Den Briten in B.P. gelang es 1941 zunächst nicht, in Floradora einzubrechen, während dem SIS vereinzelte Erfolge glückten. Allerdings schafften beide bis April 1942 keinen nachhaltigen Einbruch. Dies begann sich im Mai deutlich zu verbessern, als die Entzifferung einer Reihe von älteren Sprüchen glückte, und endlich im August 1942 es gelang, Floradora zu überwinden. Dies wurde von Commander (Fregattenkapitän) Alastair Denniston (1881–1961), Leiter der Government Code and Cypher School (GC&CS) von B.P., ausdrücklich mit den Worten gewürdigt: „Die Zusammenarbeit mit Amerika war auffallend erfolgreich“ (englisch “liaison with America has been conspicuously successful”).[1] Auf britischer Seite war dieser Erfolg hauptsächlich Ernst Fetterlein und Bill Filby zu verdanken, in Washington waren es Robert Ferner und Solomon Kullback. Spätestens ab 1944 konnten praktisch alle Floradora-Sprüche laufend mitgelesen werden.[2]

Blockverfahren Bearbeiten

Die dritte Variante, genannt das „Blockverfahren“, von den Amerikanern als GEE bezeichnet, war die mit Abstand sicherste Methode. Bei fehlerfreier Implementierung wäre sie unbrechbar gewesen. Wie der amerikanische Wissenschaftler Claude Shannon (1916–2001) kurz nach dem Krieg, Ende der 1940er-Jahre, bewies, liegt hier „perfekte Sicherheit“ vor. Ein OTP ist informationstheoretisch sicher. Es kann nicht gebrochen werden.[3]

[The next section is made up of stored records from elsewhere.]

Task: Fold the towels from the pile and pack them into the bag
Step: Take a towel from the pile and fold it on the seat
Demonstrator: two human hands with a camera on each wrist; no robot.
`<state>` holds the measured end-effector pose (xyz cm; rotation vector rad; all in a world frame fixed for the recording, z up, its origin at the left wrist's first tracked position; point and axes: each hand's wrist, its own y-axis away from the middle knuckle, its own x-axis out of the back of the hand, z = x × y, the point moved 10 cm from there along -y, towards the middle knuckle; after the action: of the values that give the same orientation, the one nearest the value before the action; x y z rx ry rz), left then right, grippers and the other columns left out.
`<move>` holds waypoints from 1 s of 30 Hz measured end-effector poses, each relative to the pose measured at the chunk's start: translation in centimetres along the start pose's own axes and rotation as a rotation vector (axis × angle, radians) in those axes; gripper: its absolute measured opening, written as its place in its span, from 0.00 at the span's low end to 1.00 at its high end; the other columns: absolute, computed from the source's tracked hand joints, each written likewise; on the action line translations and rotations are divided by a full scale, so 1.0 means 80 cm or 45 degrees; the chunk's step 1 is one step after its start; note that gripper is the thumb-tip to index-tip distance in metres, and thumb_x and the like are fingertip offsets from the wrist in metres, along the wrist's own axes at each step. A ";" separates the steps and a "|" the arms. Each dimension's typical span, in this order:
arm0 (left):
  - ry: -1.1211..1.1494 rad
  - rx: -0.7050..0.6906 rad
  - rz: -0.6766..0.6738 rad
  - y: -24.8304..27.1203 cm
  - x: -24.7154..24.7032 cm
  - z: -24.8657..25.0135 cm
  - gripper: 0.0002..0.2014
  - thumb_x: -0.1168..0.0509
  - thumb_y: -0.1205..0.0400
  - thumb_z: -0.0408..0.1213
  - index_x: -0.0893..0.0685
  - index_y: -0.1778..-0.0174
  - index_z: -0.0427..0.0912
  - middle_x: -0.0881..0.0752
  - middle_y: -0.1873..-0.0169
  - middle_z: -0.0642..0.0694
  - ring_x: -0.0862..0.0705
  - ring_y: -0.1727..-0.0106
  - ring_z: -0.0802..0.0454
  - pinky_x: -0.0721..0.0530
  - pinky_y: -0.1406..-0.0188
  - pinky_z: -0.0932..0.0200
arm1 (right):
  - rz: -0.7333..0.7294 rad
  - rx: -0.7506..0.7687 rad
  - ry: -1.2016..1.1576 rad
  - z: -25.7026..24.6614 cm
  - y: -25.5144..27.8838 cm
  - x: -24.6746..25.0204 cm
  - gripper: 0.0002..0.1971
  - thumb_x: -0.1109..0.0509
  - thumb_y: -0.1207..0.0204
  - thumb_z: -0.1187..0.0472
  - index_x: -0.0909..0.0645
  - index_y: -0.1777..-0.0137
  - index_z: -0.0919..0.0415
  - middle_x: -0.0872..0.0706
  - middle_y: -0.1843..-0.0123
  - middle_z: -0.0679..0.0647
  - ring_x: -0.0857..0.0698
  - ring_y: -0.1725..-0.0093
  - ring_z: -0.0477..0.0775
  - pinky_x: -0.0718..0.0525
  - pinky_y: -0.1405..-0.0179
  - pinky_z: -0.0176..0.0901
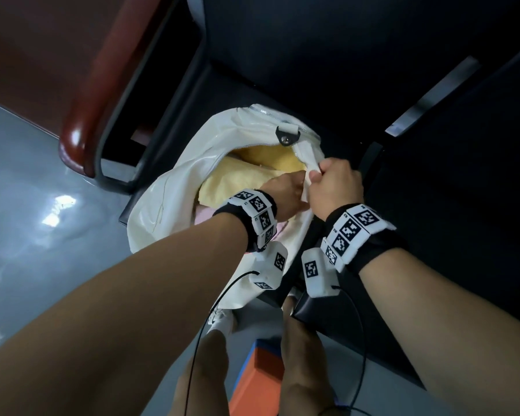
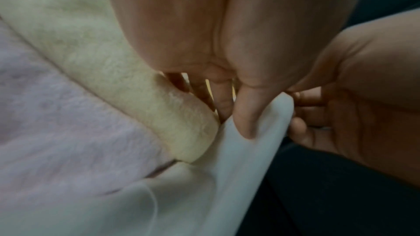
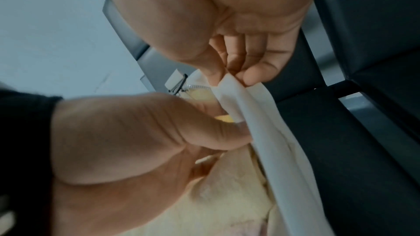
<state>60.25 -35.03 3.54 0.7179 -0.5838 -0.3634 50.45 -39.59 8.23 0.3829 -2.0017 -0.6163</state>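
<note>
A white bag (image 1: 168,187) lies open on a dark seat. Inside it a yellow towel (image 1: 231,181) sits on top of a pink towel (image 1: 203,216). My left hand (image 1: 285,190) reaches into the mouth of the bag. Its fingers (image 2: 223,103) point straight down between the yellow towel (image 2: 136,78) and the bag wall (image 2: 227,168), with the thumb lying against that wall. My right hand (image 1: 333,181) pinches the bag's rim (image 3: 250,107) between thumb and curled fingers and holds it up. The two hands almost touch.
The seat (image 1: 373,85) is black, with a metal frame (image 1: 174,94) and a reddish wooden armrest (image 1: 102,85) to the left. Grey floor (image 1: 27,205) lies beyond. An orange and blue box (image 1: 258,376) and a white shoe (image 1: 221,321) are below my arms.
</note>
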 end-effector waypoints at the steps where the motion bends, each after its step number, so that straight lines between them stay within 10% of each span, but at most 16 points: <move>1: -0.002 0.017 -0.013 0.002 0.001 0.001 0.09 0.29 0.17 0.39 0.16 0.42 0.47 0.11 0.44 0.43 0.13 0.41 0.42 0.15 0.38 0.48 | 0.000 0.001 -0.031 0.000 0.001 0.003 0.08 0.36 0.15 0.60 0.17 0.52 0.62 0.15 0.53 0.63 0.18 0.47 0.68 0.21 0.52 0.50; 6: 0.008 -0.042 0.037 0.016 0.021 0.001 0.18 0.31 0.15 0.47 0.29 0.67 0.48 0.15 0.59 0.42 0.19 0.57 0.44 0.19 0.54 0.49 | 0.013 -0.007 -0.027 0.006 0.000 0.012 0.07 0.37 0.15 0.62 0.18 0.48 0.59 0.14 0.52 0.62 0.16 0.45 0.68 0.25 0.54 0.48; 11: -0.075 -0.133 0.194 0.052 0.029 0.011 0.19 0.39 0.11 0.50 0.30 0.66 0.48 0.18 0.64 0.41 0.21 0.58 0.38 0.30 0.62 0.51 | 0.052 0.006 0.001 -0.011 0.008 0.012 0.12 0.35 0.17 0.59 0.16 0.39 0.60 0.12 0.41 0.62 0.16 0.37 0.68 0.19 0.43 0.52; 22: 0.666 0.130 0.479 0.034 0.076 -0.040 0.13 0.38 0.10 0.44 0.16 0.34 0.44 0.09 0.56 0.43 0.09 0.54 0.40 0.09 0.47 0.40 | 0.147 0.240 -0.088 -0.068 -0.028 0.032 0.22 0.27 0.22 0.49 0.22 0.30 0.52 0.10 0.41 0.56 0.15 0.35 0.62 0.17 0.38 0.52; 27: 1.033 0.208 0.558 -0.009 0.082 -0.045 0.06 0.35 0.12 0.38 0.12 0.47 0.45 0.11 0.62 0.43 0.13 0.59 0.43 0.09 0.45 0.35 | 0.065 0.309 -0.103 -0.087 -0.048 0.024 0.21 0.27 0.23 0.47 0.17 0.31 0.48 0.09 0.43 0.52 0.14 0.39 0.58 0.18 0.40 0.47; 30: 1.106 0.255 0.601 -0.017 0.086 -0.044 0.05 0.31 0.13 0.36 0.11 0.52 0.42 0.13 0.69 0.45 0.16 0.69 0.49 0.10 0.58 0.51 | 0.050 0.323 -0.114 -0.091 -0.063 0.018 0.15 0.25 0.25 0.47 0.12 0.41 0.51 0.08 0.52 0.51 0.12 0.46 0.58 0.14 0.45 0.50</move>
<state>67.60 -37.62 3.00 0.8192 0.0536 0.4489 56.18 -46.34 9.33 0.4738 -2.1757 -0.3604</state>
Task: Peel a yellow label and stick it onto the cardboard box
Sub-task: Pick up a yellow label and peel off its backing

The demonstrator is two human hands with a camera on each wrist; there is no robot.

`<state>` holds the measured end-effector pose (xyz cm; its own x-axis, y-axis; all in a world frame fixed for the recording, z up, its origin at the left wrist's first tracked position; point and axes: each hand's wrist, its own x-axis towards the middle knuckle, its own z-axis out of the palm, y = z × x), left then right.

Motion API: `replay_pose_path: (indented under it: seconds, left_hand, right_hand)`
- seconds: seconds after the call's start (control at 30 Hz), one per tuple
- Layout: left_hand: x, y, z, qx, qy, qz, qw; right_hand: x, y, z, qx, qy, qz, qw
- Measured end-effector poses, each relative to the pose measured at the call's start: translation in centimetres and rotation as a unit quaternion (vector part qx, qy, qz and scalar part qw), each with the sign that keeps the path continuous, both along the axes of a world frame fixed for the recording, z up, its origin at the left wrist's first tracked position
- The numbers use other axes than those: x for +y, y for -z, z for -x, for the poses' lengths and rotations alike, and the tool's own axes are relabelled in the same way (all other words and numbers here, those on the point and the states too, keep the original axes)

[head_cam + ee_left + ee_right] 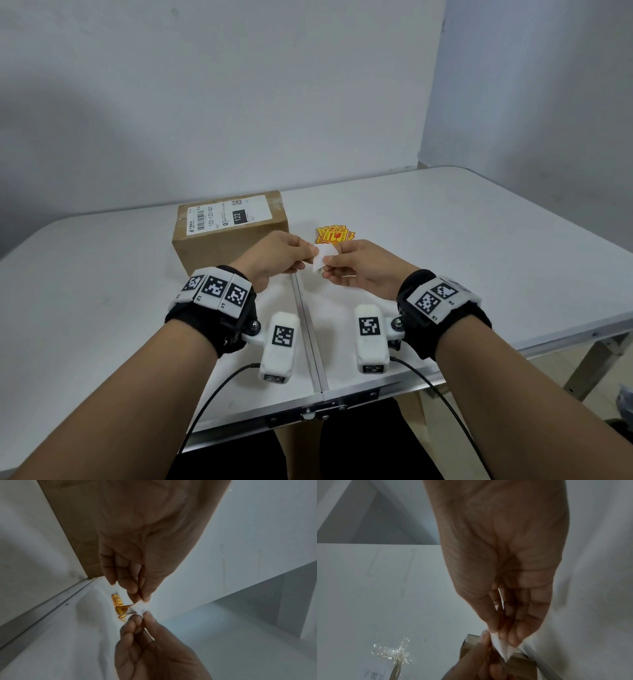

Dies gilt allerdings nur, wenn keine Fehler passieren. Ein möglicher Fehler ist, den i-Wurm nicht völlig zufällig zu generieren. Echten Zufall zu erzeugen, ist tatsächlich nicht einfach. Wirklich gute Zufallszahlen zu erzeugen, bereitet selbst heute noch Kopfzerbrechen. Die Deutschen wählten damals eine maschinelle Methode und bauten eine Druckmaschine mit 240 Druckrädern. Jedes Rad trug in jeweils unterschiedlich „verwürfelter“ Reihenfolge die zehn Ziffern von 0 bis 9. Damit konnten auf einen Schlag zwei Seiten des Einmalblocks gedruckt werden. Anschließend drehten sich die Räder weiter und die nächsten zwei Seiten wurden gedruckt. Für das menschliche Auge sehen die so erzeugten Zahlenkolonnen vollkommen zufällig aus. Den amerikanischen Kryptoanalytikern des SIS, unter der Leitung von Thomas Waggoner, gelang es jedoch nach mühsamer Detailarbeit, dies aufzudecken und den zugrundeliegenden Algorithmus zu rekonstruieren. So schafften sie das scheinbar Unmögliche und brachen ab Januar 1945 sogar die GEE-Verschlüsselung.[4]

Literatur Bearbeiten

Einzelnachweise Bearbeiten

  1. Ralph Erskine: From the Archives – What the Sinkov Mission brought to Bletchley Park. Cryptologia, 27:2, doi:10.1080/0161-110391891793, S. 113.
  2. Frode Weierud und Sandy Zabell: German mathematicians and cryptology in WWII. Cryptologia, doi:10.1080/01611194.2019.1600076, S. 37.
  3. Claude Shannon: Communication Theory of Secrecy Systems. In: Bell System Technical Journal. Band 28, Nr. 4, 1949, S. 656–715, doi:10.1002/j.1538-7305.1949.tb00928.x (englisch).
  4. Ralph Erskine: From the Archives – What the Sinkov Mission brought to Bletchley Park. Cryptologia, 27:2, doi:10.1080/0161-110391891793, S. 114.